[PROVIDED DATA — start]

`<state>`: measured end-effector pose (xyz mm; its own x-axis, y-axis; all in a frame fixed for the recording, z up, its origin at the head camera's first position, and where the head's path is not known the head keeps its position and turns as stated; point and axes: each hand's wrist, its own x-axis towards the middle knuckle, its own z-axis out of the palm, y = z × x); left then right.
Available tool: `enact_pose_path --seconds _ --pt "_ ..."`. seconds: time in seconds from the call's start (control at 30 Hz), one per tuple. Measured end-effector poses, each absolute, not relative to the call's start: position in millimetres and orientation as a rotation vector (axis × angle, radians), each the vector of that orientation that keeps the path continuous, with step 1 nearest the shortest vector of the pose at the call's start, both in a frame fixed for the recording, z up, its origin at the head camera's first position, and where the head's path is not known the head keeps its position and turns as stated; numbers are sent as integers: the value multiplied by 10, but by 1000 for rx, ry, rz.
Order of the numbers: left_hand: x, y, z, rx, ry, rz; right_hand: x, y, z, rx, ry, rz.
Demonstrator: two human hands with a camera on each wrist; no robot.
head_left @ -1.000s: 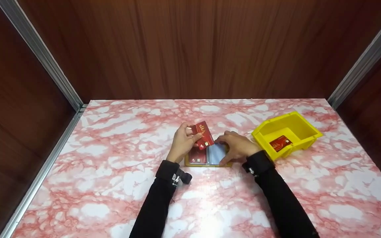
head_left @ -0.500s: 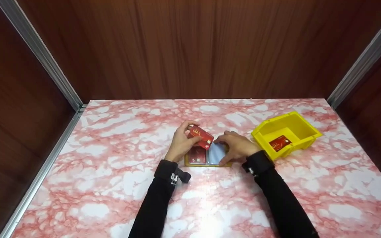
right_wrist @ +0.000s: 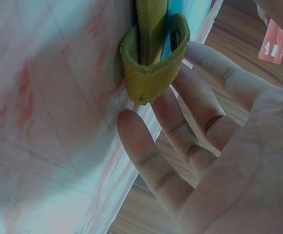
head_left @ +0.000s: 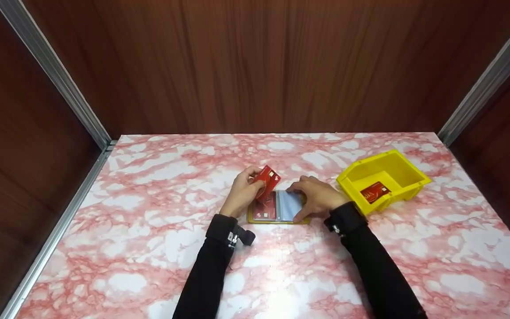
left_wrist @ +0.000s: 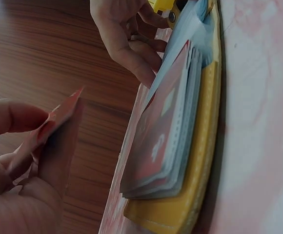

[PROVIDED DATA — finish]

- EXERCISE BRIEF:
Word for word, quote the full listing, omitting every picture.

- SOLUTION TO THIS PROBLEM:
`<state>`: measured end-effector pose (xyz mm; its own x-axis, y-axis; all in a frame fixed for the recording, z up, its origin at the head camera's first position, and where the head's path is not known the head keeps its position and turns as stated; point and axes: each hand's wrist, its own x-axis towards the middle knuckle, its own z-axis out of the palm, y = z × x); left then right.
Available tool: `enact_pose_path --seconds _ --pt "_ ..."`. seconds: time in seconds from the call's start (control at 30 Hz), one per tuple. Measured end-effector poses, each absolute, not relative to the call's start: position in millimetres and orientation as a rotation vector (axis × angle, radians), each the vector of that orientation that keeps the path continuous, with step 1 nearest the shortest vector of the pose at the call's start, both in a frame fixed for the recording, z up, its origin at the head camera's first position, and where the head's path is not known the head keeps its position and turns as stated; numbers are sent as integers: the value multiplied by 10, but by 1000 for rx, ry, rz.
Order of the numbers: left_hand: x, y, z, rx, ry, rz; right_hand: x, y, z, rx, ry, rz.
Demonstrator: two human hands with a camera on each wrist; no robot.
head_left @ -1.000s: 
head_left @ -0.500s: 
right_wrist @ +0.000s: 
head_left @ +0.000s: 
left_wrist @ +0.000s: 

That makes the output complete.